TASK INSTRUCTIONS
Ignoring every picture, transcribe the data in full as it stands.

GIVEN DATA
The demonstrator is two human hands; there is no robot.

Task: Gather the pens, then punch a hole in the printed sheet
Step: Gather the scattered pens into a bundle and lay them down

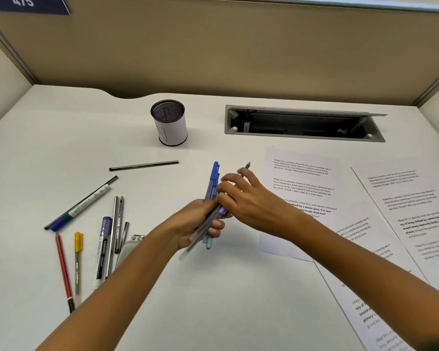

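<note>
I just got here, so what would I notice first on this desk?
Mid-desk, the left hand grips a bundle of pens while the right hand pinches a thin pen beside it. Loose pens lie scattered at the left, printed sheets at the right.

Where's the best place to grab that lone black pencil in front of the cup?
Pinch the black pencil at its middle, from straight above, thumb and finger on its long sides. It lies flat on the desk, apart from the others, so nothing blocks the fingers; a mid grip should keep it level.
</note>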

WRITTEN RESPONSE
The demonstrator is two human hands; there is no robot.

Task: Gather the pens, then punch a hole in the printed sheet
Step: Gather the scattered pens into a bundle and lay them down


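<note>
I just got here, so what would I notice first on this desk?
Mid-desk, the left hand grips a bundle of pens while the right hand pinches a thin pen beside it. Loose pens lie scattered at the left, printed sheets at the right.

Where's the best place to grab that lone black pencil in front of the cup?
Pinch the black pencil at its middle, from straight above, thumb and finger on its long sides. It lies flat on the desk, apart from the others, so nothing blocks the fingers; a mid grip should keep it level.
</note>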

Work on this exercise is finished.